We were underway for three days between Chesterfield Reef and Bundaberg, a small town on the northeastern coast of Australia. We motored out of the reef's southern pass into light westerly winds that continued into the afternoon, and then 17 knots of wind blew in behind us bringing glorious conditions for our first evening underway. 

On our second day, the winds built to over 20 knots, and the swell picked up to two meters. Based on the forecasts, we had predicted we would be beam reaching through these conditions, which wouldn't have been too uncomfortable.

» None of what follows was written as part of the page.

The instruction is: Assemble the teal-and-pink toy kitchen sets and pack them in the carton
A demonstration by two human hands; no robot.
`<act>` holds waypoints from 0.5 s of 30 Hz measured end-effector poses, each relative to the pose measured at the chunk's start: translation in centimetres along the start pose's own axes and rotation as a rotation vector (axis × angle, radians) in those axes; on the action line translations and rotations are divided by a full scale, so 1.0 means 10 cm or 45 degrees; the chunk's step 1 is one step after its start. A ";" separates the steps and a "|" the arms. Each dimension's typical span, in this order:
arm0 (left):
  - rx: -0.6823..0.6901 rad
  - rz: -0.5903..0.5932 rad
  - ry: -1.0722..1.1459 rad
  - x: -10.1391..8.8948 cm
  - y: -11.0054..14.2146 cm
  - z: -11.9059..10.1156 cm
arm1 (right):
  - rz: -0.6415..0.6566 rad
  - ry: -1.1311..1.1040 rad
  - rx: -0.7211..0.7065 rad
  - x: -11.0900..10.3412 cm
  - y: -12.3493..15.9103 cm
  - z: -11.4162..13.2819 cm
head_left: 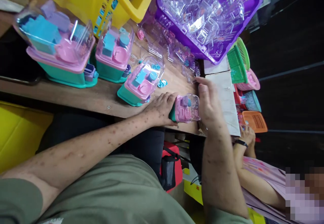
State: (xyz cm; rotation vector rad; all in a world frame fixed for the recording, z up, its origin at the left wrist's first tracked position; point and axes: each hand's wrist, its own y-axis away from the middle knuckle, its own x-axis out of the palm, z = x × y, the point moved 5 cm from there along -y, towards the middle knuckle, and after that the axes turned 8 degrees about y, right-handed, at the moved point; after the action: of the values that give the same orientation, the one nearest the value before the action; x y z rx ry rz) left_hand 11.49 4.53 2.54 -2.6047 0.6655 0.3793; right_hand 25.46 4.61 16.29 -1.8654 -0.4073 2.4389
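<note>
My left hand [162,110] grips the teal base of a small toy set [182,109] that lies tipped on its side at the table edge. Its pink top, with purple and blue parts, sits under a clear plastic cover [194,107] facing right. My right hand [209,101], slightly blurred, is beside that cover with its fingers stretched out; whether the palm touches the cover I cannot tell. Left of my hands stand three similar toy sets with clear covers: one close by [133,94], another [108,69] behind it, and a large-looking one [60,74].
Loose clear covers [177,53] and small blue pieces [162,83] lie on the wooden table [101,99]. A purple basket [174,26] of clear parts and a yellow basket [138,9] stand behind. At right are a white sheet [221,95], coloured baskets [238,63] and a co-worker's hand [247,136].
</note>
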 end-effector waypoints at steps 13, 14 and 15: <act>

In reality, we found a northwesterly setting current that was more frenemey than friendly: we gained an extra two to three knots through the water pushing us toward Bundaberg, but to offset the angle the water was moving, we had to turn the boat upwind and crab sideways toward our destination.

We were grateful to be making record Helios speeds—our speed over ground pushed 9.8 knots at one point, and we had a 176 nautical mile day!—but we were not excited about about the super bumpy upwind conditions the current brought with it.

After two days of living in a salt soaked world, we were pretty ecstatic to make landfall. So ecstatic that we broke our cardinal rule of never entering a new anchorage at night. At 0200 on November 17th, under a bright waning gibbous moon, we entered Bundaberg's excellently charted and brightly lit channel, anchored just outside of the marina, and enjoyed six hours of uninterrupted sleep.

By 1000 we had maneuvered into our slip. By 1500 we had been cleared by customs and quarantine to get off the boat and stretch our legs.

Our first sighting not more than 10 minutes after getting off the boat? Kangaroos on the grassy field just beyond the marina. Welcome to Australia!